Give all of the data below again exactly, and drop the images.

• • • •

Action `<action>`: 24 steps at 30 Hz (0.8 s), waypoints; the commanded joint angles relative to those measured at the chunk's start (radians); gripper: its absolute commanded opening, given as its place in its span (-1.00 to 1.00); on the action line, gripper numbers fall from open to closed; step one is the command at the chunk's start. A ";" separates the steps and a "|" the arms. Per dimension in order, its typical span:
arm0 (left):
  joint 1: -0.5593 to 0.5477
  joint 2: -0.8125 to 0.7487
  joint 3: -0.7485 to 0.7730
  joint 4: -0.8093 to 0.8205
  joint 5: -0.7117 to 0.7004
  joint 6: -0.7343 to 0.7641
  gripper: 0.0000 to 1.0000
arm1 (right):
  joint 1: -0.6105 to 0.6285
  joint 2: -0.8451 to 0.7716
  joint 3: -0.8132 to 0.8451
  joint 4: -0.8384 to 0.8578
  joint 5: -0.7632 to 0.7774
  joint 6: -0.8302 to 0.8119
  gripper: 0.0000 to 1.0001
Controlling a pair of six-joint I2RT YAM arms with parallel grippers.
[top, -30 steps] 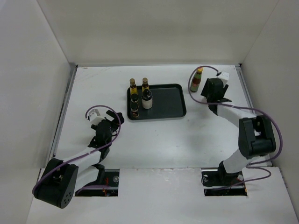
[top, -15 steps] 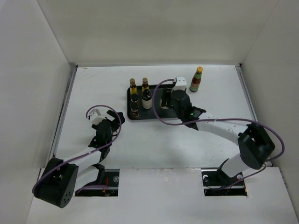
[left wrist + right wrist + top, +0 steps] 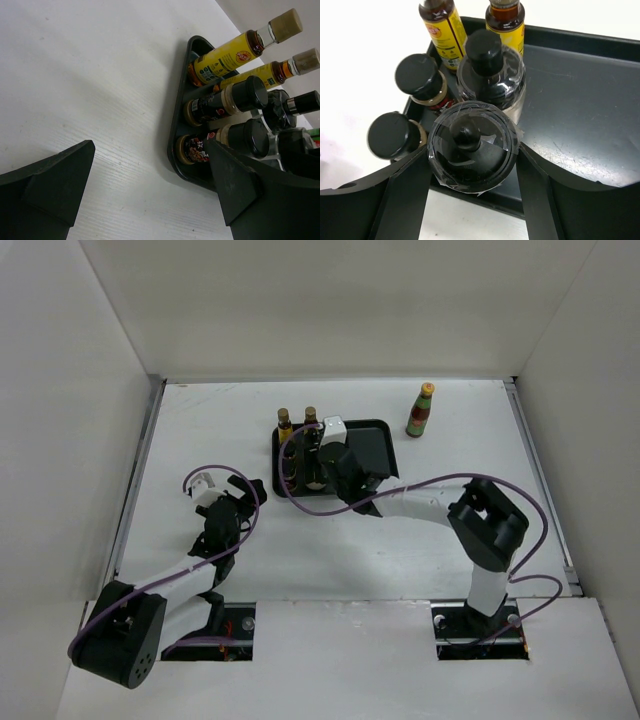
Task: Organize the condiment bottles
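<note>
My right gripper (image 3: 472,149) is shut on a whitish black-capped bottle (image 3: 470,145), its fingers pressed against both sides of the taped cap. The bottle is at the near left edge of the black tray (image 3: 580,100); whether it rests there I cannot tell. Behind it in the tray stand another whitish bottle (image 3: 490,70), two dark jars (image 3: 419,75) (image 3: 390,135) and two yellow bottles (image 3: 442,25) (image 3: 506,20). The red bottle (image 3: 421,410) stands alone on the table, back right of the tray (image 3: 375,455). My left gripper (image 3: 150,145) is open over bare table, left of the tray (image 3: 180,110).
White walls enclose the table on the left, back and right. The right half of the tray holds nothing. My right arm (image 3: 430,508) stretches across the table from its base to the tray, its purple cable looping alongside.
My right arm has swung left from beside the red bottle to the tray's left part, still closed to the same width. The left arm has not moved.
</note>
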 commanded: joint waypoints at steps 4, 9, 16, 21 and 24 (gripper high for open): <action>0.000 -0.005 0.027 0.046 0.003 0.008 1.00 | 0.009 0.053 0.054 0.118 0.024 -0.004 0.04; 0.000 -0.010 0.027 0.044 0.000 0.008 1.00 | 0.009 0.055 0.028 0.121 0.030 0.000 0.39; 0.000 -0.017 0.026 0.040 -0.004 0.008 1.00 | 0.024 -0.111 -0.023 0.035 0.018 -0.007 0.86; 0.000 -0.017 0.026 0.040 -0.006 0.008 1.00 | 0.013 -0.308 -0.108 -0.017 -0.017 -0.014 0.92; 0.000 -0.014 0.027 0.040 -0.006 0.009 1.00 | -0.077 -0.410 -0.145 -0.008 -0.017 -0.029 0.90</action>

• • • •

## OUTPUT OF THE EXERCISE
Action `<action>`: 24 steps at 30 Hz (0.8 s), waypoints; the commanded joint angles relative to those measured at the chunk's start (radians); gripper: its absolute commanded opening, given as its place in its span (-1.00 to 1.00); on the action line, gripper numbers fall from open to closed; step one is the command at the chunk's start. A ";" separates the steps and a "|" the arms. Per dimension in order, its typical span:
arm0 (left):
  joint 1: -0.5593 to 0.5477
  joint 2: -0.8125 to 0.7487
  joint 3: -0.7485 to 0.7730
  joint 4: -0.8093 to 0.8205
  joint 5: -0.7117 to 0.7004
  joint 6: -0.7343 to 0.7641
  gripper: 0.0000 to 1.0000
arm1 (right):
  joint 1: -0.6105 to 0.6285
  joint 2: -0.8451 to 0.7716
  joint 3: -0.8132 to 0.8451
  joint 4: -0.8384 to 0.8578
  joint 5: -0.7632 to 0.7774
  joint 6: -0.8302 to 0.8119
  gripper: 0.0000 to 1.0001
Controlling a pair of six-joint I2RT YAM arms with parallel grippers.
[top, -30 steps] 
[top, -15 steps] 
[left wrist + right wrist + top, +0 steps] 
Task: Organize the condiment bottles
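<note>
My right gripper (image 3: 472,149) is shut on a whitish black-capped bottle (image 3: 470,145), its fingers pressed against both sides of the taped cap. The bottle is at the near left edge of the black tray (image 3: 580,100); whether it rests there I cannot tell. Behind it in the tray stand another whitish bottle (image 3: 490,70), two dark jars (image 3: 419,75) (image 3: 390,135) and two yellow bottles (image 3: 442,25) (image 3: 506,20). The red bottle (image 3: 421,410) stands alone on the table, back right of the tray (image 3: 375,455). My left gripper (image 3: 150,145) is open over bare table, left of the tray (image 3: 180,110).
White walls enclose the table on the left, back and right. The right half of the tray holds nothing. My right arm (image 3: 430,508) stretches across the table from its base to the tray, its purple cable looping alongside.
My right arm has swung left from beside the red bottle to the tray's left part, still closed to the same width. The left arm has not moved.
</note>
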 commanded: joint waypoints at steps 4, 9, 16, 21 and 24 (gripper high for open): <action>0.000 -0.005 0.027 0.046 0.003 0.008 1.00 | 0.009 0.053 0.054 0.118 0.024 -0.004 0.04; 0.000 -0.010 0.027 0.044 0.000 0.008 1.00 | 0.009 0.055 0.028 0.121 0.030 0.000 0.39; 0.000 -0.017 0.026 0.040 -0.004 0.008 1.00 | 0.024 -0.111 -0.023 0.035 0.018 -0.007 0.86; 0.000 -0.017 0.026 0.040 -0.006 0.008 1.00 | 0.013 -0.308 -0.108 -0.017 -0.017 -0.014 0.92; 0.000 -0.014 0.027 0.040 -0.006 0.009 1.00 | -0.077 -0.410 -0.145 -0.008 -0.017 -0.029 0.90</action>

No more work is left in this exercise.